Tchiv Tchivongo, chargé de la communication et de la formation de la coopérative a expliqué : «Pratiquer l’apiculture c’est élever les abeilles, leur offrir une habitation. En le faisant on gagne les produits de la ruche et on doit protèger l’abeille». Appuyant ces propos, Justin Goma Gabou, président et promoteur de cette coopérative a aussi précisé : «L’apiculture ce n’est pas abattre un arbre et prendre du miel. Celui qui agit ainsi fait de la cueillette. Un apiculteur récolte le miel parce ce qu’il y a une ruche.
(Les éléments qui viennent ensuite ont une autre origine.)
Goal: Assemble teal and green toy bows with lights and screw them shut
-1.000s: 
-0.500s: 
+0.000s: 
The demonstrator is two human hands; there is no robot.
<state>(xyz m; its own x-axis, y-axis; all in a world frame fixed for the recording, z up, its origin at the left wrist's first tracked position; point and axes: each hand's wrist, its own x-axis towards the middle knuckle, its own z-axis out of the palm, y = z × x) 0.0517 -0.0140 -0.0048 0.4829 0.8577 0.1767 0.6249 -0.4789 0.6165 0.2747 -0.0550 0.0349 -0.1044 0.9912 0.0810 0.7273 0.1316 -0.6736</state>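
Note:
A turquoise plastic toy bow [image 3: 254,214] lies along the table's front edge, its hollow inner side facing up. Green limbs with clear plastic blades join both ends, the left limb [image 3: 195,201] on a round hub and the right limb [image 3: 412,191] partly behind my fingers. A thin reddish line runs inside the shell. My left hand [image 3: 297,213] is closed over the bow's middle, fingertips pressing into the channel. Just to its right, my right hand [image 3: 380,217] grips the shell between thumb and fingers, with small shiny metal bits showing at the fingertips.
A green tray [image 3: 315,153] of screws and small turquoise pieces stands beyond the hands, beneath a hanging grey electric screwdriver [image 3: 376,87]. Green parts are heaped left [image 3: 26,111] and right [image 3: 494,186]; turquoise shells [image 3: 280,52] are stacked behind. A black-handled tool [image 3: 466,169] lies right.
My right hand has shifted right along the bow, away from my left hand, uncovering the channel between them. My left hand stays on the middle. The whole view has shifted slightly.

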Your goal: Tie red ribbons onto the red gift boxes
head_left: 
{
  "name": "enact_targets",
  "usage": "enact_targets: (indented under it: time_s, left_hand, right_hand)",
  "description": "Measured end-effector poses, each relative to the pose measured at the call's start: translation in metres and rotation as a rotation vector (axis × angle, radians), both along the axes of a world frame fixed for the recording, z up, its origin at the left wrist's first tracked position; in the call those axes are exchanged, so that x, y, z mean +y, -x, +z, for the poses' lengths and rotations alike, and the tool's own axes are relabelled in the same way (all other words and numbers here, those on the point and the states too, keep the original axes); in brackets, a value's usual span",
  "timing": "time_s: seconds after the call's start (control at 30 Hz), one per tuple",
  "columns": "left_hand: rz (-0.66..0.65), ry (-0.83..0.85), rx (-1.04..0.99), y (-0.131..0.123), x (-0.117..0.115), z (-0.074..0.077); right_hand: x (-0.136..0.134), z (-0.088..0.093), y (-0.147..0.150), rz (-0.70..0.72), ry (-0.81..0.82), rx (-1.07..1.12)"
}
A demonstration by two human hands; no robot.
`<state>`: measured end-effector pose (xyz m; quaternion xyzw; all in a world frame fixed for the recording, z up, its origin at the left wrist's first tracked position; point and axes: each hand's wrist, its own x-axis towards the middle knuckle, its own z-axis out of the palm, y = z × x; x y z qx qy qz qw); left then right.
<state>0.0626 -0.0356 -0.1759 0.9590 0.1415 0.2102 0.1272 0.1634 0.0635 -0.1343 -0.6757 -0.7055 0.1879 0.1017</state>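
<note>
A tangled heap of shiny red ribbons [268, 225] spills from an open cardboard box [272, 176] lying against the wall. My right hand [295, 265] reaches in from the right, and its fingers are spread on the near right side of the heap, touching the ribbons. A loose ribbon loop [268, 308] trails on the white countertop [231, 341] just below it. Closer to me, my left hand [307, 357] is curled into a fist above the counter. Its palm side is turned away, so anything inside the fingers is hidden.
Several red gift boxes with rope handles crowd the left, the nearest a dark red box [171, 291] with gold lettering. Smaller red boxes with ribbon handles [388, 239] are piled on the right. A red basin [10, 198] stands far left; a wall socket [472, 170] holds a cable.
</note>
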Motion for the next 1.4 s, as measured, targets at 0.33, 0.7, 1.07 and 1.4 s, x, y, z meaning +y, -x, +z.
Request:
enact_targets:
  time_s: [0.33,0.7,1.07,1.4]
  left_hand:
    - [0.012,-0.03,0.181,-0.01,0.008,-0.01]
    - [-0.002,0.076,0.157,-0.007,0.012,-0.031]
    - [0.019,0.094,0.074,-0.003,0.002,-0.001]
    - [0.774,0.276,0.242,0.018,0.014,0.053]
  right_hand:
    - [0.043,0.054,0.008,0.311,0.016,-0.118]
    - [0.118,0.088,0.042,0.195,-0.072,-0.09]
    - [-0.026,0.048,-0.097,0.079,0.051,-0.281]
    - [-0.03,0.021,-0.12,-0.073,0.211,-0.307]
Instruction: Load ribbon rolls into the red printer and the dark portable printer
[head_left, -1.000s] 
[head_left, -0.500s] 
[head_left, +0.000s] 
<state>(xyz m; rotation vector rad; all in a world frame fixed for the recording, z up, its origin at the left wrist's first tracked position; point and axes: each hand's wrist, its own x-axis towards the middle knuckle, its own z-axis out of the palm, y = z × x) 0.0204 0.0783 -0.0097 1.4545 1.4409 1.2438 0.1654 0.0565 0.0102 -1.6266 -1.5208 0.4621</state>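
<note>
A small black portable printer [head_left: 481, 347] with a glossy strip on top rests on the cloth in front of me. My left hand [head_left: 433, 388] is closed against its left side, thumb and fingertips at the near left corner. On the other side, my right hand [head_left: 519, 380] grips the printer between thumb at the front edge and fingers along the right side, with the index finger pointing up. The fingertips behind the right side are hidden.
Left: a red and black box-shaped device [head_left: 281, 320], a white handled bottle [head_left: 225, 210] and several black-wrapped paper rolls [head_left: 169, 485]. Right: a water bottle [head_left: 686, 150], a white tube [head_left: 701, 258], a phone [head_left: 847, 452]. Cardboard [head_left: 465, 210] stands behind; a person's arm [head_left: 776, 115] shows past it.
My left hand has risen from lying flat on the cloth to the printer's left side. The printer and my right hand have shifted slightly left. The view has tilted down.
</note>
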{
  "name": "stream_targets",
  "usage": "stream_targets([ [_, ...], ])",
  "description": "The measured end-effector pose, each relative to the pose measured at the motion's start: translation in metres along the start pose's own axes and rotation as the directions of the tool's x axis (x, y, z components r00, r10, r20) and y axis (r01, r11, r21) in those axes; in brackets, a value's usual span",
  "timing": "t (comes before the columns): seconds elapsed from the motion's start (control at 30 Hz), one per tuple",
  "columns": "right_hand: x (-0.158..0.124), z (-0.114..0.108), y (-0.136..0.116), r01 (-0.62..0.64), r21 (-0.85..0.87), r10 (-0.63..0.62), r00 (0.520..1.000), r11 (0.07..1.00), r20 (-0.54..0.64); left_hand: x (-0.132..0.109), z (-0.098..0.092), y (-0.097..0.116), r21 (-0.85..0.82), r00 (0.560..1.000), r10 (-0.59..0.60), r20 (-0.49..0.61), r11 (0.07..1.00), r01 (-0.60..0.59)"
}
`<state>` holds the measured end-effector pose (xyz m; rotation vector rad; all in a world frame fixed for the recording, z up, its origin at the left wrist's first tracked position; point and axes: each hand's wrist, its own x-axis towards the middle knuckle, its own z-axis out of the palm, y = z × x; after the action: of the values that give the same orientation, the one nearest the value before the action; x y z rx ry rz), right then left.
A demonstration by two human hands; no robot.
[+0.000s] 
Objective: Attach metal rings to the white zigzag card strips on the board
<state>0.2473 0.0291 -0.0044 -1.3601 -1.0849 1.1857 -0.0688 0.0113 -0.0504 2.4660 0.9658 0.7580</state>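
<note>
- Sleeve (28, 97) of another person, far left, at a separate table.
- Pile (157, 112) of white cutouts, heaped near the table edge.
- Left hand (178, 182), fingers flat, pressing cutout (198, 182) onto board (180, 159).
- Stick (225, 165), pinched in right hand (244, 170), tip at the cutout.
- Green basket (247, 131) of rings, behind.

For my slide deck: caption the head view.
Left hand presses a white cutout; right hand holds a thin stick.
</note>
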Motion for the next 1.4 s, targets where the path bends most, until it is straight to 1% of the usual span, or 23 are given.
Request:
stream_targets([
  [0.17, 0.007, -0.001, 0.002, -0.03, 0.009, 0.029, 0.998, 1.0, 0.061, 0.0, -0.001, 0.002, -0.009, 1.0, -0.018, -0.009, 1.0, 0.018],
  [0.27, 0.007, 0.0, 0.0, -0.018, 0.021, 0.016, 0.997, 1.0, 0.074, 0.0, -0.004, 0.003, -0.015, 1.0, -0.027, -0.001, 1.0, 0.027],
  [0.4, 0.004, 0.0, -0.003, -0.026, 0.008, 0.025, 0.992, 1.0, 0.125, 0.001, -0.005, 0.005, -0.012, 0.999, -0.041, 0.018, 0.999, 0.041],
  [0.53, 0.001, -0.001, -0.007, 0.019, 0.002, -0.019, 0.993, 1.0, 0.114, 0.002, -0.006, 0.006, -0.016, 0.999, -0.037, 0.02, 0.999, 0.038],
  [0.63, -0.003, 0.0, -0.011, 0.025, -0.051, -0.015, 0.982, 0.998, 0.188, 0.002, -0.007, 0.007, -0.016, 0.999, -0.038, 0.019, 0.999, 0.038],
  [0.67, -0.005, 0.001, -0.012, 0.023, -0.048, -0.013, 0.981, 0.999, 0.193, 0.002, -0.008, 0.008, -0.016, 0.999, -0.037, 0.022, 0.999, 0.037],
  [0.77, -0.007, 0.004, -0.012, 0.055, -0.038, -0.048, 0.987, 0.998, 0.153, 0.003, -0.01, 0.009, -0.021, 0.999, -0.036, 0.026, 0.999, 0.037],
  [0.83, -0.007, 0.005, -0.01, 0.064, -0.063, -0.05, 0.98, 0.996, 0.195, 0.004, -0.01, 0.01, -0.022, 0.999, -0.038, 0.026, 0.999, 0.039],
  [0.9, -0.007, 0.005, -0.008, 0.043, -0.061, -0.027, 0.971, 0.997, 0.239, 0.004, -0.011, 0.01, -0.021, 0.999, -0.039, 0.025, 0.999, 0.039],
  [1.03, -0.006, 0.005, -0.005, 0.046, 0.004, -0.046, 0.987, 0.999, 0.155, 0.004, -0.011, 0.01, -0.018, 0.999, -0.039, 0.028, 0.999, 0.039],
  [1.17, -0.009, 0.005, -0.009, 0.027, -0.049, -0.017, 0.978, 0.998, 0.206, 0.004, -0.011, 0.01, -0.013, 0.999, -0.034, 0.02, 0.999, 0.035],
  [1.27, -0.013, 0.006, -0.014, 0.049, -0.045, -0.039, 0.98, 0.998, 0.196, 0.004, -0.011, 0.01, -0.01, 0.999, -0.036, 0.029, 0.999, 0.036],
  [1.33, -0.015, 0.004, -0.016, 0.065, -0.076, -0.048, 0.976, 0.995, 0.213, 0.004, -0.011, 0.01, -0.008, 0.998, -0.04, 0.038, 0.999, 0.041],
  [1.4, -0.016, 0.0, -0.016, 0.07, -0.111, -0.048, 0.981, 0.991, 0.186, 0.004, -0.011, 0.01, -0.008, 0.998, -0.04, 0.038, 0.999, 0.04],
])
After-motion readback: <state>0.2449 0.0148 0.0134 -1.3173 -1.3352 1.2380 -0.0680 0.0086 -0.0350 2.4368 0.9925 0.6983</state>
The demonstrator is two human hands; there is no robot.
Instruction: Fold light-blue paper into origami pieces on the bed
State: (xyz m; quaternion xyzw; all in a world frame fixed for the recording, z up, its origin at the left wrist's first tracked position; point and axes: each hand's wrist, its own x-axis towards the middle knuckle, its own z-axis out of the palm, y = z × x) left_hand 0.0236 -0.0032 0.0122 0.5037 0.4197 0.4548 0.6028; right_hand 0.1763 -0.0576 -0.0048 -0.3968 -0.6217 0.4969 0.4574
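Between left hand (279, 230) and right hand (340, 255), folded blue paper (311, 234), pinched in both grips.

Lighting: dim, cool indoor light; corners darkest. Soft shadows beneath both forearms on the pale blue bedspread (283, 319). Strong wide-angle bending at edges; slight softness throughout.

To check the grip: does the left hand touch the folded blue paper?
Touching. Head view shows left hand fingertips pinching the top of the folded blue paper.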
Avec l’apiculture on peut se développer sans détruire la nature et il faut apprendre à le faire». Outre la formation qui va aussi contribuer à l’atteinte des Objectifs de développement durable, la coopérative fabrique, dans sa propre usine, et propose des ruches respectueuses de l’environnement. Celles-ci ont été présentées également lors de la sensibilisation.

Par ailleurs, la coopérative entend faire du Congo un pays producteur de miel et des autres produits de la ruche. Cela est possible, d’après le président de la coopérative, du fait que le pays dispose des atouts. En effet, comme les autres pays d’Afrique, on trouve au Congo l’abeille la plus agressive mais la plus productrice au monde.  Selon Gabou, produits à grande échelle, le miel et les autres produits de la ruche peuvent contribuer au développement du Congo  à l’exemple de Cuba dont la vente du miel et des autres produits de la ruche génère 11 milliards de recettes.

Notons que la coopérative Ya Dïyi dispose de 2000 ruches, dans les départements du Kouilou et de la Bouenza, dont bon nombre ont déjà été colonisées, c’est-à-dire sont déjà porteurs de miel. L’organisation entend poursuivre la sensibilisation sur le métier d’apiculteur dans les autres départements du pays.